Er kwam iemand de garage binnen – of het John was of Robert, wist ze niet. Ondanks de onzachte landing op het beton ging haar mobieltje nog altijd over. Ze hoorde het geluid van iemand die zich een weg om en over de rotzooi heen zocht om het op te rapen.
Met een hand op haar borst, alsof ze zo haar op hol geslagen hart tot een trager tempo kon dwingen, kneep ze haar ogen stijf dicht en deed een stille smeekbede: Denk alsjeblieft dat ik mijn tas in de vlucht heb laten vallen. Volg me naar buiten, alsjeblieft.
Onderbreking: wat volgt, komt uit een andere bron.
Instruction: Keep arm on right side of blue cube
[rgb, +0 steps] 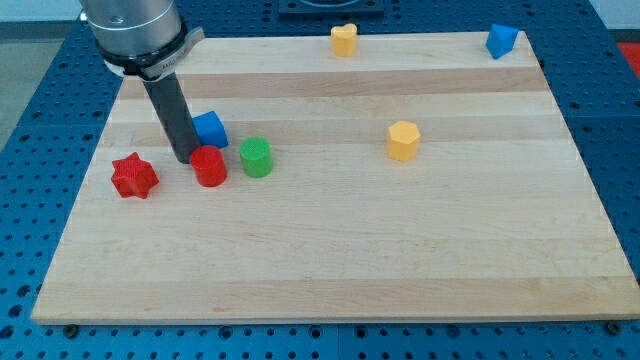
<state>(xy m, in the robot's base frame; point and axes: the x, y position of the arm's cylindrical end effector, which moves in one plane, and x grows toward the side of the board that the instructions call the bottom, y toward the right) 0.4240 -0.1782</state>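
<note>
The blue cube (211, 128) sits on the wooden board (400, 260) at the view's left. My tip (184, 159) rests on the board just left of and a little below the cube, with the dark rod rising in front of the cube's left edge. A red cylinder (209, 166) lies right next to the tip on its right, just below the blue cube.
A green cylinder (256, 157) stands right of the red cylinder. A red star (134, 176) lies left of the tip. A yellow hexagonal block (403, 140) is at centre right. A yellow heart (344, 39) and another blue block (501, 40) sit at the top edge.
</note>
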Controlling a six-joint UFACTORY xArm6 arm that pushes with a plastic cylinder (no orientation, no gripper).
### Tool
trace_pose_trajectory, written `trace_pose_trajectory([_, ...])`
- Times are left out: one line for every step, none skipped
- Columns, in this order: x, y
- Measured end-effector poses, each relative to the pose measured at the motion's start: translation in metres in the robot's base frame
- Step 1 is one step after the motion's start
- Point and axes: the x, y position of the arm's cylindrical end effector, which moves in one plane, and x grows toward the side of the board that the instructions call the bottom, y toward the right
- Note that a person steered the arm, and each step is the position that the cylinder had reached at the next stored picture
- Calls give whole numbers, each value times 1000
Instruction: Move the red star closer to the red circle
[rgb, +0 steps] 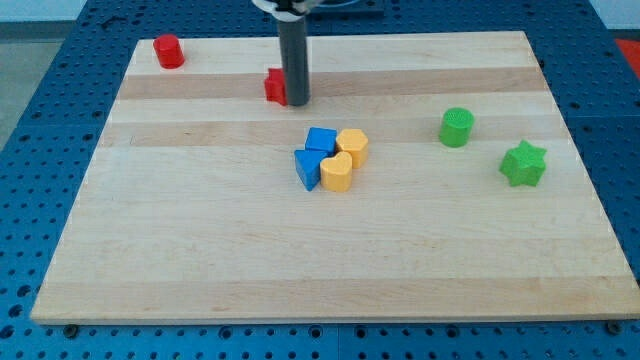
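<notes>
The red star (274, 86) lies near the view's top, left of centre, partly hidden by my rod. My tip (297, 102) rests on the board right against the star's right side. The red circle (168, 51) stands at the board's top left corner, well to the left of the star and a little higher in the view.
A cluster sits at the board's centre: a blue cube (321, 140), a blue triangle-like block (308, 168), a yellow hexagon (353, 145) and a yellow heart (337, 172). A green circle (457, 127) and a green star (524, 163) lie at the right. The wooden board (200, 250) rests on a blue perforated table.
</notes>
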Motion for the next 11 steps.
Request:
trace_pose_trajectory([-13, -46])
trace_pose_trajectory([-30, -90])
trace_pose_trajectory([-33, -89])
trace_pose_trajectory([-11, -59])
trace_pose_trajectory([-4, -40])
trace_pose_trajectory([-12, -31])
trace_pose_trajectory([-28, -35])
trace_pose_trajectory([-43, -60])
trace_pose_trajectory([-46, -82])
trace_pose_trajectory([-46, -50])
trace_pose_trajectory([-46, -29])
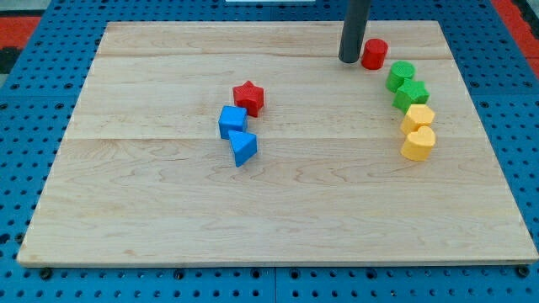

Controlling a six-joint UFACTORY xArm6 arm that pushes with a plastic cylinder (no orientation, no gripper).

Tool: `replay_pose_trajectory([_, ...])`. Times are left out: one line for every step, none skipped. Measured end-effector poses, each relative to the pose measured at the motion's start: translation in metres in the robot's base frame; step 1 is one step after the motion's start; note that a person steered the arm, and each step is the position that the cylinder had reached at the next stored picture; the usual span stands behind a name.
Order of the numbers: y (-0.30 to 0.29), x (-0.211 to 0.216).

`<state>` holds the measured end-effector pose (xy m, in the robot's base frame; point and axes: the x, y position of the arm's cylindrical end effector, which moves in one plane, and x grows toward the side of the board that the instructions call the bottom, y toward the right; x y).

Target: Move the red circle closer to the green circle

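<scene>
Item: pale wooden board on a blue pegboard surface. Contents, from the view's bottom to its top:

- Blue triangular block, touching a blue cube-like block above it.
- Yellow heart-shaped block, touching a yellow hexagonal block.
- Red star block, just above the blue pair.
- Green block (shape unclear), touching the green circle above it.
- Red circle, near the top edge, just up-left of the green circle, a slight gap between.
- My tip stood just left of the red circle; contact could not be told. The rod had no jaws and held nothing.
</scene>
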<state>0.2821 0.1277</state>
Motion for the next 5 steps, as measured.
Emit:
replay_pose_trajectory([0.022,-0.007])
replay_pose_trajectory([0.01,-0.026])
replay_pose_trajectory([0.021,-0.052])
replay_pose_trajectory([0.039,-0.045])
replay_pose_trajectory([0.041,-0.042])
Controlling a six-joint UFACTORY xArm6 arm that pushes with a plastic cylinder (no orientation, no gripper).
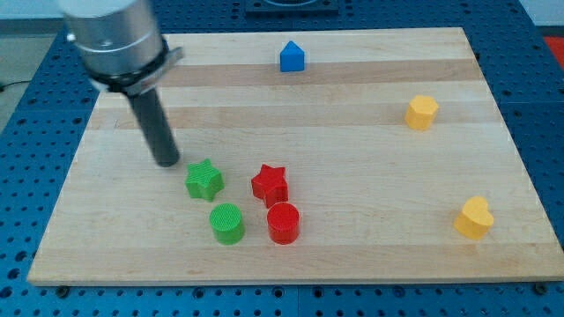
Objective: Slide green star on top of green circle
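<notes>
red star (pixel 270 184), red circle (pixel 284 222), blue block (pixel 293 57), two yellow blocks (pixel 421 112)

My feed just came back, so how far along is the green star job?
Mostly in place: the green star sits just above the green circle in the view, slightly to its left, a small gap between them. In hand: my tip is at the star's upper left, close but apparently not touching. Left: a short nudge toward the view's lower right to close the gap.

- The green star (pixel 204 180) is flanked on the view's right by the red star (pixel 270 184), with a narrow gap left between.
- Just below it, the green circle (pixel 227 222) is met.
- Its upper left is taken by my tip (pixel 167 162).
</notes>
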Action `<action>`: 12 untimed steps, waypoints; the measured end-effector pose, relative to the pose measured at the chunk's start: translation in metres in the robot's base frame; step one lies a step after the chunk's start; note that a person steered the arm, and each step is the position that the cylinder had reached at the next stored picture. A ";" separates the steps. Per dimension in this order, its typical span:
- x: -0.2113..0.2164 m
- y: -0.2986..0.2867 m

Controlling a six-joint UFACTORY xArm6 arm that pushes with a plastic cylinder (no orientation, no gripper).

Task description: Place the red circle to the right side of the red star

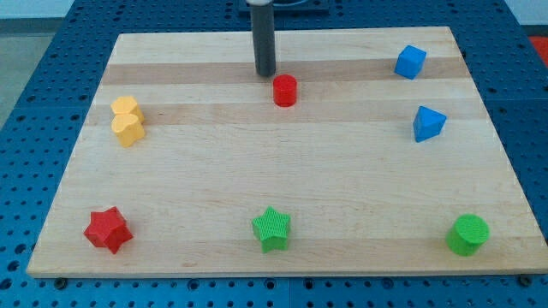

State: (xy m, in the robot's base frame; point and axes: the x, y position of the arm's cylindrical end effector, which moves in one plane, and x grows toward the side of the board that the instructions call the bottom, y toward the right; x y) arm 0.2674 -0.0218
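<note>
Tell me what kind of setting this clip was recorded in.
Probably a robotics lab bench: a wooden board lies on a blue perforated surface, with small coloured blocks such as the red circle and red star spread out. My tip sits just upper-left of the red circle.

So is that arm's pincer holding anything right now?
No pincer: only a rod. My tip holds nothing, sitting just up-left of the red circle, contact unclear.

Only the green star (bottom centre) stands on the open board beside the red star.
</note>
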 end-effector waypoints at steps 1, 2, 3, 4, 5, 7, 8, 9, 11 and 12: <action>0.006 0.045; 0.058 0.055; 0.061 0.049; 0.068 0.029; 0.071 0.008; 0.143 -0.058; 0.189 -0.088; 0.240 -0.117; 0.286 -0.126; 0.294 -0.117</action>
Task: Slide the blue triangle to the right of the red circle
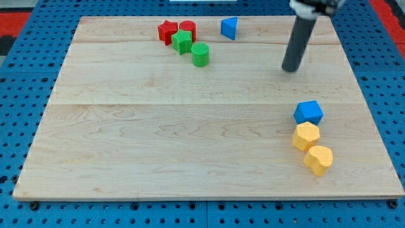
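- The small blue triangle block (229,28) sits at upper centre of the wooden tabletop (158,139), already right of the red circle block (187,28), with a gap between.
- Approach from the triangle's right; nudge gently leftward.
- My tip (290,69) stands upper right, well apart.
- No claw fitted; state not applicable.

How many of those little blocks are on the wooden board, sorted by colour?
Red: 2, the red star and the red circle
Green: 2, the green star and the green cylinder
Blue: 2, the blue triangle and the blue block
Yellow: 2, the upper yellow block and the lower yellow block
Total: 8
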Motion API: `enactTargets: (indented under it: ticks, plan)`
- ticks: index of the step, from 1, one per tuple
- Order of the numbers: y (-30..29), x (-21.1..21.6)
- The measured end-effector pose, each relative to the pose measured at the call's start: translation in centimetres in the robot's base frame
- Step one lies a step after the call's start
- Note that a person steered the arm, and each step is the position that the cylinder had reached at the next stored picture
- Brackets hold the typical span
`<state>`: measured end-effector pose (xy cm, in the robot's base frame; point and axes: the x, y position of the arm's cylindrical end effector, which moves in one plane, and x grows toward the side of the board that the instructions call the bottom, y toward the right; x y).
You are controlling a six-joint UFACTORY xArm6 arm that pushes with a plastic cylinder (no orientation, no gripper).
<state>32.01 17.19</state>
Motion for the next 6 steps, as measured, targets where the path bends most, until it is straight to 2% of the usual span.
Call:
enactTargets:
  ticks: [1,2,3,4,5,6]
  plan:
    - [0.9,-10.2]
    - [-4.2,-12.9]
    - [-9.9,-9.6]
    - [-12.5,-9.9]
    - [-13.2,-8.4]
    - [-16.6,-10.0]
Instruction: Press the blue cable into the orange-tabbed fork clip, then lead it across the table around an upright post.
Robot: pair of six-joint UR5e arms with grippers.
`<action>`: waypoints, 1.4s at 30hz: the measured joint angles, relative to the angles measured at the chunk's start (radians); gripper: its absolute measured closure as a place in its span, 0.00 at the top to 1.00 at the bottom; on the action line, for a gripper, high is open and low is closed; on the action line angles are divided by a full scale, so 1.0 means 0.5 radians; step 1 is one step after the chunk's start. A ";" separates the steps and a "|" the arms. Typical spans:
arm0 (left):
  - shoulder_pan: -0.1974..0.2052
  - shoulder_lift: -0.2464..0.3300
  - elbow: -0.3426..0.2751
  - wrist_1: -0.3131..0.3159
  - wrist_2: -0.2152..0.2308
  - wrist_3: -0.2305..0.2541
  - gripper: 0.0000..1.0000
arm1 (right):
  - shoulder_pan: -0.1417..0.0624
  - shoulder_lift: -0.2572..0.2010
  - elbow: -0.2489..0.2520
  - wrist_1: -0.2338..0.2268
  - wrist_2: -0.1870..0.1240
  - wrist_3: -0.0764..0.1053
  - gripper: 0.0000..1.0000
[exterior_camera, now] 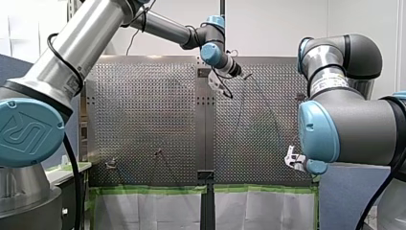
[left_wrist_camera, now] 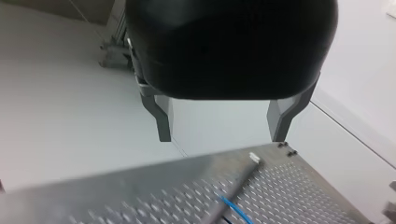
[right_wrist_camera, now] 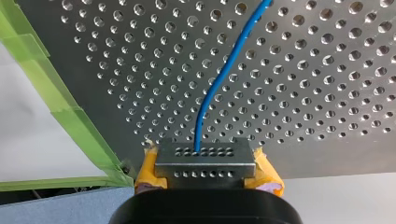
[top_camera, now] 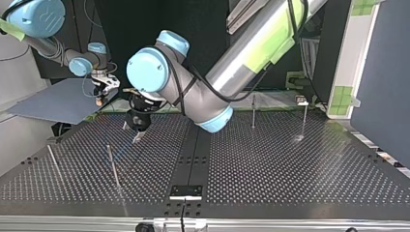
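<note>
Two risks for you. Over the perforated steel table, my left gripper hangs wide open near a thin upright metal post and could knock it. My right gripper pinches the thin blue cable between yellow pads; pulled taut, it may slip.

A robotics lab: my left arm and right arm flank a perforated table.
</note>
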 joint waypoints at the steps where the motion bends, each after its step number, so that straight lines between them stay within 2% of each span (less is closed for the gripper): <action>1: 0.001 0.018 0.016 -0.016 -0.006 0.018 1.00 | 0.000 0.000 0.000 0.000 0.000 0.000 0.00; 8: 0.014 0.074 0.142 -0.132 0.020 0.160 1.00 | 0.004 0.000 -0.001 0.001 0.000 -0.001 0.00; 13: 0.023 0.024 0.199 -0.164 0.088 0.253 1.00 | 0.012 0.000 -0.001 0.001 0.000 -0.001 0.00; 17: 0.020 -0.043 0.251 -0.220 0.060 0.331 1.00 | 0.017 0.000 -0.001 0.001 0.000 -0.001 0.00; 23: 0.027 -0.078 0.269 -0.264 0.011 0.443 1.00 | 0.023 0.000 -0.009 0.006 -0.002 -0.002 0.00; 42: 0.070 -0.080 0.270 -0.244 -0.009 0.801 1.00 | 0.030 0.000 -0.018 0.008 0.000 -0.009 0.00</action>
‘Wat is er aan de hand tussen jou en Karen?’
De vraag kwam van Robert. Zijn stem kwam vanuit de doorgang naar het huis, waaruit ze opmaakte dat haar mobieltje uiteindelijk door John was uitgezet. ‘We zijn uit elkaar.’
‘Waarom?’
Hij gaf niet meteen antwoord. Karen hoorde hem lopen, en vermoedde dat hij naar de zijdeur ging om te kijken of hij haar nog ergens zag. ‘Verdomme.’
‘Wat is er?’
‘Ze is ervandoor.’
‘Ga je me nog vertellen wat er gebeurd is?’
‘Ze is met Cain het bed in gedoken. Dat is er gebeurd.’
Karens ogen en mond vlogen open van verontwaardiging. Dat was niet waar! Ze had hem helemaal niet bedrogen!
‘Sinds wanneer?’ vroeg Robert.
‘Twaalf jaar geleden, toen ze Cain in de klas had.’
Bijna had ze hardop gejammerd. Robert haatte haar. Als hij niet degene was die het al wist, wist hij het nu. Daarmee was haar lot wel bezegeld. Haar toekomst in Whiterock lag in duigen.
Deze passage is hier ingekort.